Non lasciarmi la mano

Non lasciarmi la mano” di Rita Quinzio mi ha incuriosita ed emozionata, mentre mi conduceva sulla strada di profonde riflessioni.

La Storia, quella che ci lasciamo alle spalle dopo che ne abbiamo ricevuto una versione edulcorata o mistificata, è frutto della ricostruzione di chi l’ha prevaricata. Ciò vale sia per la Grande Storia, sia per la storia dei singoli soggetti che vivono, respirano, piangono, amano, mentre sono costretti a non sentire rappresentata la loro voce. È stata questa la grande opera dell’autrice: dar voce alle immagini che custodiva dentro di sé, ammansite per decenni, mentre la vita scorreva, condizionata dalle scelte altrui, dall’egoismo e dalla prepotenza che stende il gelo sui più deboli. Due bambini, emarginati, costretti a silenzi e deprivazioni emotive perché il perbenismo aveva deciso per loro, hanno finalmente il riscatto che meritavano, grazie alle parole di Rita, cariche di sorrisi e di lacrime.

Un racconto encomiabile, una ricostruzione storica che attraversa il periodo fascista, ci fa vivere l’atmosfera che precede la guerra mondiale, ci racconta di buffet matrimoniali, balli, canti e funerali, e poi si tinge di sofferenza, quando la Grande Guerra irrompe, spaccando milioni di vite.

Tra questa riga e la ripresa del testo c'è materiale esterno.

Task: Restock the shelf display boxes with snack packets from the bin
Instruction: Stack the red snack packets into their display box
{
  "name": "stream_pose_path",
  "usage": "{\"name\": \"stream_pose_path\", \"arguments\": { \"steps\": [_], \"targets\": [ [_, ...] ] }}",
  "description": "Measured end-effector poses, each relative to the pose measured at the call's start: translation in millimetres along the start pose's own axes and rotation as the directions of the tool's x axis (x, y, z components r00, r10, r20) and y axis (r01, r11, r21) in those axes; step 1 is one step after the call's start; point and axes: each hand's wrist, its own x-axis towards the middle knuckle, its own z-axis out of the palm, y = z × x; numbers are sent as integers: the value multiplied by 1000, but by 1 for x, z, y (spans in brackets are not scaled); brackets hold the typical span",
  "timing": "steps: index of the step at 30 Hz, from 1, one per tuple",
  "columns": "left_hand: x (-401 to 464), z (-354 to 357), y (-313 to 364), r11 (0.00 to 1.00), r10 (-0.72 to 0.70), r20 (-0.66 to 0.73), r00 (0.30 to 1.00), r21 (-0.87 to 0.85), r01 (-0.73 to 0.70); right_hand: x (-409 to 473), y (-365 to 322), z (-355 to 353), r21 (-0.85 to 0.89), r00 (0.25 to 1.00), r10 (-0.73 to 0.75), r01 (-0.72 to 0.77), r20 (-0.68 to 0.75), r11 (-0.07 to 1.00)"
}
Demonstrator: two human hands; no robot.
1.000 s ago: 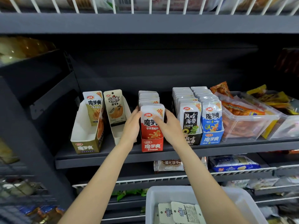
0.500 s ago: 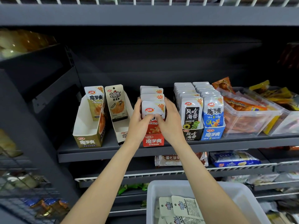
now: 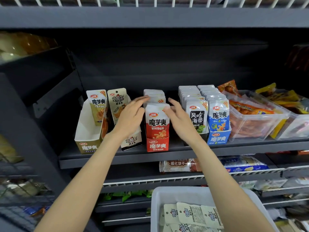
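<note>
**Red box topped up, hands loose either side of it**

Mid shelf (image 3: 117,162), dead centre: red display box (image 3: 157,144), its row of red snack packets (image 3: 157,119) standing upright, packed front to back. Left hand (image 3: 132,118) at the box's 9 o'clock, fingers straight and spread, tips blurred near the rear packet tops; grips nothing. Right hand (image 3: 179,119) at 3 o'clock, fingers relaxed and extended, one tip touching or just beside the front packet's upper corner; contact unclear. Holds nothing.

At 9 o'clock of the red box: cream display box (image 3: 132,142) with one packet upright, then olive display box (image 3: 88,144), also one packet. Both look due for refill.

White bin (image 3: 167,195) at 6 o'clock, below the shelves, holds cream packets (image 3: 189,213) lying flat and overlapping; these appear to match the cream box.

Handling, my judgement: packets light, soft foil-film pouches, likely slick, contents squashy. Best pinched as a small stack by the flat sealed top edge near the hang hole, then slid in upright. A loose packet may flop forward in a near-empty box.
</note>
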Motion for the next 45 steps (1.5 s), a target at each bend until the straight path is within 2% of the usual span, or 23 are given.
{"name": "stream_pose_path", "arguments": {
  "steps": [4, 5, 7, 10, 12, 14, 16, 17, 19, 21, 23, 26, 29, 32, 35, 38, 42, 45],
  "targets": [
    [4, -9, -2, 1000, 19, 107, 994, 13, -21, 18, -2, -15, -103, 991, 33, -19, 129, 994],
    [3, -8, -3, 1000, 6, 117, 993, -10, -5, 22, -3, -16, -121, 983, 48, -27, 178, 992],
    [2, -9, -3, 993, -43, 127, 991, -107, 56, 32, -2, -19, -244, 977, 0, 53, 212, 968],
    [2, -7, -4, 970, -71, 147, 987, -222, 103, 40, 1, -16, -484, 971, -213, 238, 106, 842],
    [1, -6, -4, 958, -76, 141, 987, -265, 111, 38, 3, -11, -604, 916, -399, 343, 45, 719],
    [0, -6, -5, 939, -89, 126, 988, -319, 125, 33, 4, -7, -639, 844, -536, 400, -24, 657],
    [0, -4, -3, 927, -107, 128, 986, -345, 146, 30, 4, -4, -617, 819, -565, 392, -105, 683],
    [-1, -2, -1, 921, -106, 132, 986, -361, 147, 31, 6, -4, -609, 839, -529, 354, -129, 710],
    [-5, 6, 7, 901, -99, 132, 986, -408, 145, 36, 14, -3, -560, 918, -366, 223, -156, 798],
    [-10, 18, 12, 875, -116, 87, 989, -463, 143, 37, 21, -2, -374, 968, -178, 101, -176, 922],
    [-16, 32, 15, 883, -119, 2, 993, -457, 107, 30, 23, 1, -191, 974, -103, 64, -201, 979],
    [-18, 46, 20, 893, -115, -65, 991, -444, 74, 18, 21, 7, -112, 990, -98, 87, -105, 990],
    [-10, 50, 28, 836, -218, -33, 975, -523, 169, 28, 16, 9, -120, 999, -37, 39, 20, 992],
    [-7, 52, 32, 772, -278, -23, 960, -600, 209, 37, 10, 11, -149, 998, 38, -31, 46, 988],
    [-10, 60, 31, 763, -304, -11, 953, -601, 237, 28, 10, 16, 37, 998, 51, -53, 48, 998],
    [-12, 63, 27, 710, -315, 30, 949, -656, 256, 17, 9, 18, 180, 998, 57, -63, 39, 982],
    [-15, 58, 20, 699, -291, 58, 955, -669, 254, 7, 16, 16, 314, 993, 72, -98, 92, 944],
    [-13, 53, 16, 679, -313, 72, 947, -681, 275, 7, 16, 15, 335, 992, 82, -112, 101, 936]
  ]
}}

La narrazione, storicamente complessa, è resa avvincente dallo stile letterario dell’autrice, carico di ironia, emozioni e capacità evocativa, ma anche di quei riferimenti filosofici che possono provenire solo da una penna figlia di continui approfondimenti culturali.

Personalmente adoro le ricostruzioni storiche, specie se, come in questo caso, l’autore ha la capacità di farle rivivere con una incredibile potenza letteraria.

Un libro da leggere, rileggere, gustare e imprimere nella memoria, perché si impari a cercare sempre la verità, ed a pretenderla, nel rispetto dei più deboli.